Plaintiff’s Complaint asserts the following causes of action: (1) Breach of Implied Warranty; (2) Breach of Express Warranty; (3) Violation of the Song-Beverly Act; and (4) Violation of Uniform Commercial Code.

 

Here, the contract terms at issue provide for mandatory jurisdiction in Indiana. Therefore, the Court will limit its analysis to determining whether its enforcement is unreasonable given the circumstances of this case. This requires a showing that “the forum selected would be unavailable or unable to accomplish substantial justice.” (Smith, Valentino & Smith, Inc. v. Superior Court (1976) 17 Cal.3d 491, 494.) California’s public policy favoring residents’ access to its court is not thwarted when residents surrender this right voluntarily in the course of negotiating a contract. A forum selection clause will only be disregarded if it is the result of overreaching or the unfair use of unequal bargaining power or if the forum chosen by the parties would be a seriously inconvenient one for the trial of the action. There is no public policy which would compel denial of a forum selection clause in a contract which has been entered into freely and voluntarily by the parties who have negotiated at arms’ length. Thus, forum selection clauses may be given effect in the court’s discretion and in the absence of a showing that enforcement would be unreasonable. (See CQL Original Products, Inc. v. NHL Players Assoc. (1995) 39 Cal.App.4th 1347.)

 

Where forum selection clauses are presumptively valid and may be given effect absent a showing that enforcement of such a clause would be unreasonable—the crux of the instant motion lies in determining whether the underlying forum selection clause is unreasonable.  

 

In order to ensure that enforcement would not be unreasonable or unfair, Moving Party’s Counsel is ORDERED to prepare a Stipulation to be signed by both parties stating that the Song-Beverly Act will apply to Plaintiff’s claims in Indiana.
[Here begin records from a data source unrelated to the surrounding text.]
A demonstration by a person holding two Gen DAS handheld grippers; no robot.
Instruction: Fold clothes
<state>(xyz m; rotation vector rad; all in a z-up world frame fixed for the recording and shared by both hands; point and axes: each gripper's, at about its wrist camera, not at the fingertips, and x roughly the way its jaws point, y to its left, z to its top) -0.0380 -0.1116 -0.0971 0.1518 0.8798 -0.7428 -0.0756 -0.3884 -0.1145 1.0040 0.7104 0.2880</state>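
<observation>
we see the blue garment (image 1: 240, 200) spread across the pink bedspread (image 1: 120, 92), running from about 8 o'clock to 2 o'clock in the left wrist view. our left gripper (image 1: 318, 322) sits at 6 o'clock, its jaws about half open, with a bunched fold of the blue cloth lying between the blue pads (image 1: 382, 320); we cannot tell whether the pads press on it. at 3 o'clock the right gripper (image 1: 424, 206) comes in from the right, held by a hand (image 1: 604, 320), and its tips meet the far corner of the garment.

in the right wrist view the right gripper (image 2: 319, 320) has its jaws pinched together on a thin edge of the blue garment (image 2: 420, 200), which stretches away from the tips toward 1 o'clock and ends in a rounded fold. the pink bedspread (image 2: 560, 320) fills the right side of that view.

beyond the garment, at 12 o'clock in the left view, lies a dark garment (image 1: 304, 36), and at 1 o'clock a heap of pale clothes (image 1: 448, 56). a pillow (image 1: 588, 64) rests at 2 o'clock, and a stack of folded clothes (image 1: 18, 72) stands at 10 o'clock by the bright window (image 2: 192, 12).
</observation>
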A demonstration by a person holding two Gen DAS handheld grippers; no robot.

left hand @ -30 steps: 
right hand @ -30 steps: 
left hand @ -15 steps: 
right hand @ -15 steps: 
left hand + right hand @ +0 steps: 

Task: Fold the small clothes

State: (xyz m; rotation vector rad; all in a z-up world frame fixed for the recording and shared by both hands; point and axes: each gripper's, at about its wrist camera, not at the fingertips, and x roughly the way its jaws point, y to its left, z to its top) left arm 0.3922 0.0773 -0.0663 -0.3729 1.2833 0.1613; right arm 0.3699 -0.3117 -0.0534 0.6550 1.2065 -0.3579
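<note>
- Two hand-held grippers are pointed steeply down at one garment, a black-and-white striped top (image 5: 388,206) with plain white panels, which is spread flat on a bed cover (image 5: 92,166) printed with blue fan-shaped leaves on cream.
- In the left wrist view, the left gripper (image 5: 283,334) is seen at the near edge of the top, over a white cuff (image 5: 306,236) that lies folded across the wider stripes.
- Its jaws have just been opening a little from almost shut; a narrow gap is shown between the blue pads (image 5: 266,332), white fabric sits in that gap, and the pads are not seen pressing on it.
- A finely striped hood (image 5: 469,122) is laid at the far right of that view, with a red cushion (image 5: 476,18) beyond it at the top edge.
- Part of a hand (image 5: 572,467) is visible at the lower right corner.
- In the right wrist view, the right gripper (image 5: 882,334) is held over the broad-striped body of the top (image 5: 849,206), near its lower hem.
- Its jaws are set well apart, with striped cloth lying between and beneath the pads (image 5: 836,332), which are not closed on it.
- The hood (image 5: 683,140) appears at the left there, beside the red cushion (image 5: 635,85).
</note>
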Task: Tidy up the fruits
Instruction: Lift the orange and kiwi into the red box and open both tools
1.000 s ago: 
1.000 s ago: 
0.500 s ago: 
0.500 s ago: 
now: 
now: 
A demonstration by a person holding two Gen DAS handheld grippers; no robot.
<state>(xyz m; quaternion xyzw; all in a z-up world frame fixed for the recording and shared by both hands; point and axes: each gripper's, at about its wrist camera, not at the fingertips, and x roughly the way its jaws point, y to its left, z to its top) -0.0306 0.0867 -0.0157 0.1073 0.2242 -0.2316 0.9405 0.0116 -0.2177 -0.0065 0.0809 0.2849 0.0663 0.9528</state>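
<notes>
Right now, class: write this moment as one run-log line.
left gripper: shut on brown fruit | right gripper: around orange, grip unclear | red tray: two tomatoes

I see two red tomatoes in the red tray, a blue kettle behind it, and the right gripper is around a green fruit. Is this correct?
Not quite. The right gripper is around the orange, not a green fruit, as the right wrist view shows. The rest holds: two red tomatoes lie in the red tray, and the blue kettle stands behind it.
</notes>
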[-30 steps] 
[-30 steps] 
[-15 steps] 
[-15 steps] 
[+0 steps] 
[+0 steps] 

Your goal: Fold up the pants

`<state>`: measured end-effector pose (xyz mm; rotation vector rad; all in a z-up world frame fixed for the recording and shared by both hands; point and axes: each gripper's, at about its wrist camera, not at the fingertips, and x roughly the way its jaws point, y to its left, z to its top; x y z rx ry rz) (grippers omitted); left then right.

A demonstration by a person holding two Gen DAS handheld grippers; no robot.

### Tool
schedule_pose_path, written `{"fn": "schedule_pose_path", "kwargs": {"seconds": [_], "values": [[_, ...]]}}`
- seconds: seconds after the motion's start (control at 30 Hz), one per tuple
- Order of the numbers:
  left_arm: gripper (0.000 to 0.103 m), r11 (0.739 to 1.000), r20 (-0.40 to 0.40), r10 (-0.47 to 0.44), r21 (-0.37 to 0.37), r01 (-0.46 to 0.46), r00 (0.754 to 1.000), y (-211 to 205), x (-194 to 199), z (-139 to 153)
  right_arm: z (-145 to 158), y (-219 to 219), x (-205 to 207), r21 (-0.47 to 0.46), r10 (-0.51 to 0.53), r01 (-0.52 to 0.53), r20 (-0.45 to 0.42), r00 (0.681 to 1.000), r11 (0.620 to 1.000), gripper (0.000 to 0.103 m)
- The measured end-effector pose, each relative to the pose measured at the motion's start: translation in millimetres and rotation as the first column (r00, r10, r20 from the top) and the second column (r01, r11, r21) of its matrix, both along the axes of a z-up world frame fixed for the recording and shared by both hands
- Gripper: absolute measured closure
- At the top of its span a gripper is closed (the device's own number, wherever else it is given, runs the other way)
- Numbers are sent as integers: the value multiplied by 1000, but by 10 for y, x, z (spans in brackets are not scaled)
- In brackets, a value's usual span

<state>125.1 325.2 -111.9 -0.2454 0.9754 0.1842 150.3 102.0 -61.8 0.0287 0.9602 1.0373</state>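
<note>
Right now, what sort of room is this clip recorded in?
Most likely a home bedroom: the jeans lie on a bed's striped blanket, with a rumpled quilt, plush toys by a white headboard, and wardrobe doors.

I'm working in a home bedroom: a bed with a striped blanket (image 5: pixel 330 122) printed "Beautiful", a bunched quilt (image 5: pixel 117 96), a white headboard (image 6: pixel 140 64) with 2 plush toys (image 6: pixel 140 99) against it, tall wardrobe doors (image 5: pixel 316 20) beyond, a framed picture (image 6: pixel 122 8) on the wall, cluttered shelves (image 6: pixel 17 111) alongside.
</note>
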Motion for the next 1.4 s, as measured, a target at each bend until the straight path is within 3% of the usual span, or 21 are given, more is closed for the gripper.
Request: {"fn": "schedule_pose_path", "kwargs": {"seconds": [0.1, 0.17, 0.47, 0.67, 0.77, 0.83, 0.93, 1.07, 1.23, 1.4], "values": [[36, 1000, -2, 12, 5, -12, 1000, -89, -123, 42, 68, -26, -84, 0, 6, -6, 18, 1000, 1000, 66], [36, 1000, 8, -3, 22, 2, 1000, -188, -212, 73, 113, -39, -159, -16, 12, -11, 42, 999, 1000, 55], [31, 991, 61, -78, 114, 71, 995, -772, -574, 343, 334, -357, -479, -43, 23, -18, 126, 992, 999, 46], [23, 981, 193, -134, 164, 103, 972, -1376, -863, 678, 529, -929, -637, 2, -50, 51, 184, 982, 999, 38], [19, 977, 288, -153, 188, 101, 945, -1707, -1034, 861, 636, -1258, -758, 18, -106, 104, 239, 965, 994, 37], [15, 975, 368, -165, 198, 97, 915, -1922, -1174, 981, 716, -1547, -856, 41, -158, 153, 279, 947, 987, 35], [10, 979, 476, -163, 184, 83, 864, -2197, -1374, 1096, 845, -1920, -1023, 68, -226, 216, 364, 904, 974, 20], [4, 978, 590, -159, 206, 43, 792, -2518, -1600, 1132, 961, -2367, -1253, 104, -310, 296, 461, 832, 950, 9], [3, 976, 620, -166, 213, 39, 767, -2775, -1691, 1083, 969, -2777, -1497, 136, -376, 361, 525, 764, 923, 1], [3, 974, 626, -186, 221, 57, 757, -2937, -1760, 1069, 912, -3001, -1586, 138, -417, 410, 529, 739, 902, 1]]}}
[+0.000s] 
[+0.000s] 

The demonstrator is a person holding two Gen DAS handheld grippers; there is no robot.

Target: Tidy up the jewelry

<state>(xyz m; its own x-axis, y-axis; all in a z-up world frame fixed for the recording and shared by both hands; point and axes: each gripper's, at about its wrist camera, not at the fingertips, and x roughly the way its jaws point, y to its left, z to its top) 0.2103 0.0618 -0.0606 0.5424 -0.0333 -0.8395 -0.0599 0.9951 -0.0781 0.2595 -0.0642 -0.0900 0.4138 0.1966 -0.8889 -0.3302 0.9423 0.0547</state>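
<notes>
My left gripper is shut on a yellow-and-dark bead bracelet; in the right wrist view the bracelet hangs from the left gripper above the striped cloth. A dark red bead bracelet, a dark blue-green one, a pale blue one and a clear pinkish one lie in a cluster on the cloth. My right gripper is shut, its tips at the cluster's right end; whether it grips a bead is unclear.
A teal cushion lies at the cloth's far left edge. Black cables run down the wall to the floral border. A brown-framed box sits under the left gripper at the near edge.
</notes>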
The execution of this Stipulation will ensure that Plaintiff’s unwaivable statutory rights will not be diminished.

 

Additionally, by staying this action, rather than dismissing it— if the Indiana court refuses to apply the Song-Beverly Consumer Warranty Act, Plaintiff can return to this Court and request that the stay be lifted.

 

Upon the execution of the above stipulation, the Court has no basis to determine that enforcement of the forum selection clause would be unfair and/or unreasonable.

 

The Motion to Dismiss is DENIED. The Alternative Motion to Stay is GRANTED.